Your Response: When the meeting starts, forget the projects, and make the entire focus of the call an exercise in demonstrating awareness and displaying empathy. Leverage referent power if you have it (and if you do not, now is a great time to earn some). Ask highly collaborative, participative questions with significant degrees of freedom (i.e., “Tell me how things are going for you and your family”), and then genuinely listen to and have compassion for him.

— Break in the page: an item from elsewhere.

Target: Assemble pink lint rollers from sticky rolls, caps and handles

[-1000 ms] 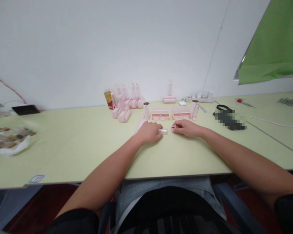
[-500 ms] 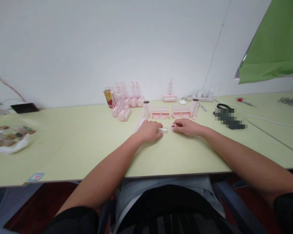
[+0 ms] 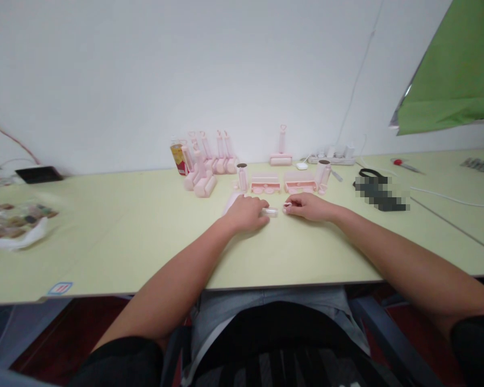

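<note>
My left hand (image 3: pixel 246 213) lies on the pale green table (image 3: pixel 125 236), its fingers closed over a pink lint roller handle whose clear tube end (image 3: pixel 271 212) sticks out to the right. My right hand (image 3: pixel 308 207) rests just right of it, fingers pinched on a small pink part (image 3: pixel 287 205). The two hands are a few centimetres apart. Behind them stand two pink trays (image 3: pixel 265 183) holding parts, with a paper roll (image 3: pixel 242 176) to their left and another roll (image 3: pixel 321 173) to their right.
Several assembled pink lint rollers (image 3: pixel 207 161) and a yellow bottle (image 3: pixel 178 157) stand near the wall. One roller (image 3: pixel 280 150) stands alone by a power strip (image 3: pixel 333 158). A black object (image 3: pixel 377 191), red-handled tool (image 3: pixel 403 165), cable and snack bag (image 3: pixel 12 226) lie around.
Both hands stay together at the same spot on the table; only the view has tilted slightly, shifting everything a little upward in the picture.
</note>
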`<state>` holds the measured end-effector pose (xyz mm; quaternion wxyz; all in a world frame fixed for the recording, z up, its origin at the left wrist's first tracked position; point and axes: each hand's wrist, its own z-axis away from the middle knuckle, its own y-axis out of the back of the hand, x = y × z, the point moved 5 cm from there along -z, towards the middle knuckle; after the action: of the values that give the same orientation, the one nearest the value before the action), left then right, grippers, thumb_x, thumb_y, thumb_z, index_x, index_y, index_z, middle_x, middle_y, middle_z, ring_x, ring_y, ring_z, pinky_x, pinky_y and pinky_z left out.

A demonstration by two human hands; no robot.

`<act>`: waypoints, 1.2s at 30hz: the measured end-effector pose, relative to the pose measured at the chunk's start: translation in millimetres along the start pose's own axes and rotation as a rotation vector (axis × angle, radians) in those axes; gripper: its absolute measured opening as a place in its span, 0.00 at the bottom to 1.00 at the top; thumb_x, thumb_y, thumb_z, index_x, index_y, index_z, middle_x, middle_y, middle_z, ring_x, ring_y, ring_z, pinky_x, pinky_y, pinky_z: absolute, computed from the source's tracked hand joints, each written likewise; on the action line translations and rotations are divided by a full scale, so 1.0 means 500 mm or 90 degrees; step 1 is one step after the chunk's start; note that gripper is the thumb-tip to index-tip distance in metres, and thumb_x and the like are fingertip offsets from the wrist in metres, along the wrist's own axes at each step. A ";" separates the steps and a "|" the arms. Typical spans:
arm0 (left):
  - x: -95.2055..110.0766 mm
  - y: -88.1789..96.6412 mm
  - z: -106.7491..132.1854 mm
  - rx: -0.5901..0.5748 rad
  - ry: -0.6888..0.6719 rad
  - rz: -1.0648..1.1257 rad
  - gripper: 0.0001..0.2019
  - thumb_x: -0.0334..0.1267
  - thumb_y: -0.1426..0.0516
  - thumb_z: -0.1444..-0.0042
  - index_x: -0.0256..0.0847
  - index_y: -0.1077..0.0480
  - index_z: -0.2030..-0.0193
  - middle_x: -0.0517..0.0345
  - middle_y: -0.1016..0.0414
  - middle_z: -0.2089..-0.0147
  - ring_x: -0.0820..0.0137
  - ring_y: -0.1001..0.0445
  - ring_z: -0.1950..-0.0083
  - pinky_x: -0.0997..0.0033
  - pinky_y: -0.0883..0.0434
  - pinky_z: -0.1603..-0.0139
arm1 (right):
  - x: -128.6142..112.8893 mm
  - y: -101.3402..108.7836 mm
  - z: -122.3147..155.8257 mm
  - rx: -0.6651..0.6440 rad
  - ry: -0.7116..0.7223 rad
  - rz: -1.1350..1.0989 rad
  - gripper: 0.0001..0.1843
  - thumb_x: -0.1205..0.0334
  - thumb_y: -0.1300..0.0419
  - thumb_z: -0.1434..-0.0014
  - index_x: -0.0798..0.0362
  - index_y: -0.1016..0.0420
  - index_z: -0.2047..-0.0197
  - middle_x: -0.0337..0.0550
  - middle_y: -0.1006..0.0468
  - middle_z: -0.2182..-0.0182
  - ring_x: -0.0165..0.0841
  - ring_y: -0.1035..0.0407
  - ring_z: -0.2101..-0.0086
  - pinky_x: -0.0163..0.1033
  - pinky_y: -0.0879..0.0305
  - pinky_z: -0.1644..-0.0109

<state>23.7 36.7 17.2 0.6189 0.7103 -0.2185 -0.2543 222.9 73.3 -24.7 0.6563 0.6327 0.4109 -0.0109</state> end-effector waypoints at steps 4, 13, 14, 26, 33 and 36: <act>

Situation 2: A tenured employee who has reported to you for some time and has proven to be a top performer has confided to you, “Things are so messed up that I have no idea what to do.” She is asking you questions about the future of her projects, for clarity regarding rumors of layoffs and (uncharacteristically) for a prioritized list of tasks she should complete.
Your Response: In times of disruptive change, it is natural for people, even the highest of performers, to seek both guidance and direction, fueled by legitimate and/or expert power. The worst thing you could do in these circumstances is to fabricate information and “manage the moment” by trying to remove all risk or discomfort. The next worst thing you could do is continue empowering (“Just use your best judgment!”) or participating (“What do you feel your priorities should be?”) Tell the employee what you know, what she should be doing (in sequence of urgency), how she should be doing it and when she should finish it. Also “stay close” in an effort to reinforce progress or readjust the plan.
Power (influence potential) is something leaders should be dedicated to earning and judicious in using. Leadership (attempts to influence) should be governed by circumstance and customized or personalized based on the variables of each unique situation. Finally, change is the inevitable dynamic that brings power and leadership together.